▶ [EXERCISE REQUIREMENTS] Every line of the material must be copied exactly.

════════

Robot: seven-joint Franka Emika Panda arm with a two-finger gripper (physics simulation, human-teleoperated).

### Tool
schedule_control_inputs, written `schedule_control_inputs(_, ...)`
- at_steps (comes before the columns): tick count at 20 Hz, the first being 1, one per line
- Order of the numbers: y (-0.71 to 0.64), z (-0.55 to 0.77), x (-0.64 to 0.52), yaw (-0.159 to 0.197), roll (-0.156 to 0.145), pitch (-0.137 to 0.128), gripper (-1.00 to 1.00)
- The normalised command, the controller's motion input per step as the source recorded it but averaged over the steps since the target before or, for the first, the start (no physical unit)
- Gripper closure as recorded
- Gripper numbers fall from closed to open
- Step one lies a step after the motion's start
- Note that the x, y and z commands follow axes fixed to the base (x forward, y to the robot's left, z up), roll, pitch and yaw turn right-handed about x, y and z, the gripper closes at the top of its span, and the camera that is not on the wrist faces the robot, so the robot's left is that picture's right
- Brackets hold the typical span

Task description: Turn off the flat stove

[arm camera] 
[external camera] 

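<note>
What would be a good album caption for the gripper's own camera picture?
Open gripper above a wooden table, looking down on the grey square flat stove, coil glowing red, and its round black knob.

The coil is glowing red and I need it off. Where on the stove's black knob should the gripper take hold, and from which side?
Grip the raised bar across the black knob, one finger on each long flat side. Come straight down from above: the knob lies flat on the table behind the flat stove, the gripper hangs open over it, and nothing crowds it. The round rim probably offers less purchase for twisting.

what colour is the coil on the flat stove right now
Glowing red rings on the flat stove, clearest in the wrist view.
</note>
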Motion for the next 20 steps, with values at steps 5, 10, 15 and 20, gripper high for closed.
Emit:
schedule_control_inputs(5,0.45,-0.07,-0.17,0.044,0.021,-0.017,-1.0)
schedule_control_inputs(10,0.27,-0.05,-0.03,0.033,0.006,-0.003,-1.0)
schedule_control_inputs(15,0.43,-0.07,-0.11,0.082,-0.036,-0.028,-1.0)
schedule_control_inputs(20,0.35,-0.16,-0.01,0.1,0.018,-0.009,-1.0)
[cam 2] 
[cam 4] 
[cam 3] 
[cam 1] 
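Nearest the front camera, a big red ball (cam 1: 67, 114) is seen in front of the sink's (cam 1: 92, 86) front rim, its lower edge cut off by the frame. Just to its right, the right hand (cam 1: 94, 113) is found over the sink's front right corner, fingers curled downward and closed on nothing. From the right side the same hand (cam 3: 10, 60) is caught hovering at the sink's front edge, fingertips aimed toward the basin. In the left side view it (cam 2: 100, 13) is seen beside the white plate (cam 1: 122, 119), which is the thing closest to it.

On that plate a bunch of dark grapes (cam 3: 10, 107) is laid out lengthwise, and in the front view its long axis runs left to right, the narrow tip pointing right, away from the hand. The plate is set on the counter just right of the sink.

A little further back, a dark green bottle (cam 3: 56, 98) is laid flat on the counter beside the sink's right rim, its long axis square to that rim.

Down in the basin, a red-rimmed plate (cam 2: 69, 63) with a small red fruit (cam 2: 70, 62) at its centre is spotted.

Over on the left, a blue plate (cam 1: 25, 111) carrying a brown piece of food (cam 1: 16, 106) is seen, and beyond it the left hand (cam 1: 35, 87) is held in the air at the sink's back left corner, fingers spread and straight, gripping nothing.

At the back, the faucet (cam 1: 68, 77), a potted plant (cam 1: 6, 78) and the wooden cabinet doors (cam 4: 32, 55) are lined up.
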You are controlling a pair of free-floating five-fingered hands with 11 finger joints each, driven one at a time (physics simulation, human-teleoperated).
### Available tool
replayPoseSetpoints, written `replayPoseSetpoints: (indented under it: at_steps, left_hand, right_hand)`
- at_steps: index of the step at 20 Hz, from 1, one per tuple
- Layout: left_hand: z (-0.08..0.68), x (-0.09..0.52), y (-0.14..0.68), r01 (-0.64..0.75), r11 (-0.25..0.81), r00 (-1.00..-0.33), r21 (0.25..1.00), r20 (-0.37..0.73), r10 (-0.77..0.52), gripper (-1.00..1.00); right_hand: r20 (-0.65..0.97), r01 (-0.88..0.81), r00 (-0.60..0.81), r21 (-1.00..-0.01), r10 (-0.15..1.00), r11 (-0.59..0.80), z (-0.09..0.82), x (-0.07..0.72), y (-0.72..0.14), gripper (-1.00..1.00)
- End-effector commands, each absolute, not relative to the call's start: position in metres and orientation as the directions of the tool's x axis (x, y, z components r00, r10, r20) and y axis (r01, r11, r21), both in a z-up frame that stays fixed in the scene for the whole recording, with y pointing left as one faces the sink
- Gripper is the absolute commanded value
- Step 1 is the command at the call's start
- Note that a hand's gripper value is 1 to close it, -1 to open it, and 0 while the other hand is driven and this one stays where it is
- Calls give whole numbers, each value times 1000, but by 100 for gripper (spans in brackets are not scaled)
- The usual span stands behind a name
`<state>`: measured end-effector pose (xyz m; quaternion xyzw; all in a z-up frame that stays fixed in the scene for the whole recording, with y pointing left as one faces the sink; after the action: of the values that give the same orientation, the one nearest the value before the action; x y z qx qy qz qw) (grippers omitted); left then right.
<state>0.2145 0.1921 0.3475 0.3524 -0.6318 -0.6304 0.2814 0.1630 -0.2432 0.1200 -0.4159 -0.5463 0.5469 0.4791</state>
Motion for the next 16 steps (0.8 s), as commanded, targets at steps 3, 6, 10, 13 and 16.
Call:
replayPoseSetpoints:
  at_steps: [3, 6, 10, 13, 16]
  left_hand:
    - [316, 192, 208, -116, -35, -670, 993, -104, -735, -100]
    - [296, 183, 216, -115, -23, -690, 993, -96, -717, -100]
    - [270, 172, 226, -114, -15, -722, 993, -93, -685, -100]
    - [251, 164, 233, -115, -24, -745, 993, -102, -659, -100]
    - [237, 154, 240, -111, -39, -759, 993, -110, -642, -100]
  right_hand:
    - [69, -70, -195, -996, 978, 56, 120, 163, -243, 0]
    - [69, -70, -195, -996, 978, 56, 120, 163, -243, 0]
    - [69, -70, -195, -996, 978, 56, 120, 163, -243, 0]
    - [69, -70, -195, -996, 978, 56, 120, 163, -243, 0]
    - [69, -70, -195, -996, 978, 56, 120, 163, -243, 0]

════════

▶ [SOLUTION]
Robot: seven-joint Franka Emika Panda arm with a two-finger gripper (physics simulation, human-teleoperated).

### Tool
schedule_control_inputs, written `schedule_control_inputs(_, ...)`
- at_steps (comes before the columns): tick count at 20 Hz, the first being 1, one per line
- Order of the numbers: y (-0.71 to 0.64), z (-0.55 to 0.77), x (-0.64 to 0.52), yaw (-0.159 to 0.197), roll (-0.156 to 0.145), pitch (-0.137 to 0.128), gripper (-1.00 to 1.00)
- The normalised command, the controller's motion input per step as the source recorded it but averaged over the steps since the target before or, for the first, the start (no physical unit)
- Gripper closure as recorded
- Gripper numbers fall from closed to open
- Step one lies a step after the motion's start
- Note that the x, y and z commands follow axes fixed to the base (x forward, y to the robot's left, z up), roll, pitch and yaw turn right-handed about x, y and z, the gripper closes at the top of its span, and the camera that is not on the wrist faces the robot, so the robot's left is that picture's right
- Brackets hold the typical span

Task description: Turn off the flat stove

[arm camera] 
[external camera] 

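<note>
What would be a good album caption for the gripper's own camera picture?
Open gripper above a wooden table, looking down on the grey square flat stove, coil glowing red, and its round black knob.

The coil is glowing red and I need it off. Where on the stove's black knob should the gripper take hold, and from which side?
Grip the raised bar across the black knob, one finger on each long flat side. Come straight down from above: the knob lies flat on the table behind the flat stove, the gripper hangs open over it, and nothing crowds it. The round rim probably offers less purchase for twisting.

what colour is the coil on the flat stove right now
Glowing red rings on the flat stove, clearest in the wrist view.
</note>
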Motion for the next 20 steps, with values at steps 5, 10, 15 and 20, gripper high for closed.
Emit:
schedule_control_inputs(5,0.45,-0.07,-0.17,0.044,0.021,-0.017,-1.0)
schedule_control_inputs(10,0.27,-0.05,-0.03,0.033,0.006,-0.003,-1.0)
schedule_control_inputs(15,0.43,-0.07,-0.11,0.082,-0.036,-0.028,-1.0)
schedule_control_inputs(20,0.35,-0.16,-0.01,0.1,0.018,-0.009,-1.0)
[cam 2] 
[cam 4] 
[cam 3] 
[cam 1] 
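Nearest the front camera, a big red ball (cam 1: 67, 114) is seen in front of the sink's (cam 1: 92, 86) front rim, its lower edge cut off by the frame. Just to its right, the right hand (cam 1: 94, 113) is found over the sink's front right corner, fingers curled downward and closed on nothing. From the right side the same hand (cam 3: 10, 60) is caught hovering at the sink's front edge, fingertips aimed toward the basin. In the left side view it (cam 2: 100, 13) is seen beside the white plate (cam 1: 122, 119), which is the thing closest to it.

On that plate a bunch of dark grapes (cam 3: 10, 107) is laid out lengthwise, and in the front view its long axis runs left to right, the narrow tip pointing right, away from the hand. The plate is set on the counter just right of the sink.

A little further back, a dark green bottle (cam 3: 56, 98) is laid flat on the counter beside the sink's right rim, its long axis square to that rim.

Down in the basin, a red-rimmed plate (cam 2: 69, 63) with a small red fruit (cam 2: 70, 62) at its centre is spotted.

Over on the left, a blue plate (cam 1: 25, 111) carrying a brown piece of food (cam 1: 16, 106) is seen, and beyond it the left hand (cam 1: 35, 87) is held in the air at the sink's back left corner, fingers spread and straight, gripping nothing.

At the back, the faucet (cam 1: 68, 77), a potted plant (cam 1: 6, 78) and the wooden cabinet doors (cam 4: 32, 55) are lined up.
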You are controlling a pair of free-floating five-fingered hands with 11 finger joints each, driven one at a time (physics simulation, human-teleoperated).
### Available tool
replayPoseSetpoints, written `replayPoseSetpoints: (indented under it: at_steps, left_hand, right_hand)`
- at_steps: index of the step at 20 Hz, from 1, one per tuple
- Layout: left_hand: z (-0.08..0.68), x (-0.09..0.52), y (-0.14..0.68), r01 (-0.64..0.75), r11 (-0.25..0.81), r00 (-1.00..-0.33), r21 (0.25..1.00), r20 (-0.37..0.73), r10 (-0.77..0.52), gripper (-1.00..1.00); right_hand: r20 (-0.65..0.97), r01 (-0.88..0.81), r00 (-0.60..0.81), r21 (-1.00..-0.01), r10 (-0.15..1.00), r11 (-0.59..0.80), z (-0.09..0.82), x (-0.07..0.72), y (-0.72..0.14), gripper (-1.00..1.00)
- End-effector commands, each absolute, not relative to the call's start: position in metres and orientation as the directions of the tool's x axis (x, y, z components r00, r10, r20) and y axis (r01, r11, r21), both in a z-up frame that stays fixed in the scene for the whole recording, with y pointing left as one faces the sink
- Gripper is the absolute commanded value
- Step 1 is the command at the call's start
- Note that a hand's gripper value is 1 to close it, -1 to open it, and 0 while the other hand is driven and this one stays where it is
- Calls give whole numbers, each value times 1000, but by 100 for gripper (spans in brackets are not scaled)
- The usual span stands behind a name
`<state>`: measured end-effector pose (xyz m; quaternion xyzw; all in a z-up frame that stays fixed in the scene for the whole recording, with y pointing left as one faces the sink; after the action: of the values that give the same orientation, the one nearest the value before the action; x y z qx qy qz qw) (grippers omitted); left then right.
<state>0.2145 0.1921 0.3475 0.3524 -0.6318 -0.6304 0.2814 0.1630 -0.2432 0.1200 -0.4159 -0.5463 0.5469 0.4791</state>
Motion for the next 16 steps (0.8 s), as commanded, targets at steps 3, 6, 10, 13 and 16.
Call:
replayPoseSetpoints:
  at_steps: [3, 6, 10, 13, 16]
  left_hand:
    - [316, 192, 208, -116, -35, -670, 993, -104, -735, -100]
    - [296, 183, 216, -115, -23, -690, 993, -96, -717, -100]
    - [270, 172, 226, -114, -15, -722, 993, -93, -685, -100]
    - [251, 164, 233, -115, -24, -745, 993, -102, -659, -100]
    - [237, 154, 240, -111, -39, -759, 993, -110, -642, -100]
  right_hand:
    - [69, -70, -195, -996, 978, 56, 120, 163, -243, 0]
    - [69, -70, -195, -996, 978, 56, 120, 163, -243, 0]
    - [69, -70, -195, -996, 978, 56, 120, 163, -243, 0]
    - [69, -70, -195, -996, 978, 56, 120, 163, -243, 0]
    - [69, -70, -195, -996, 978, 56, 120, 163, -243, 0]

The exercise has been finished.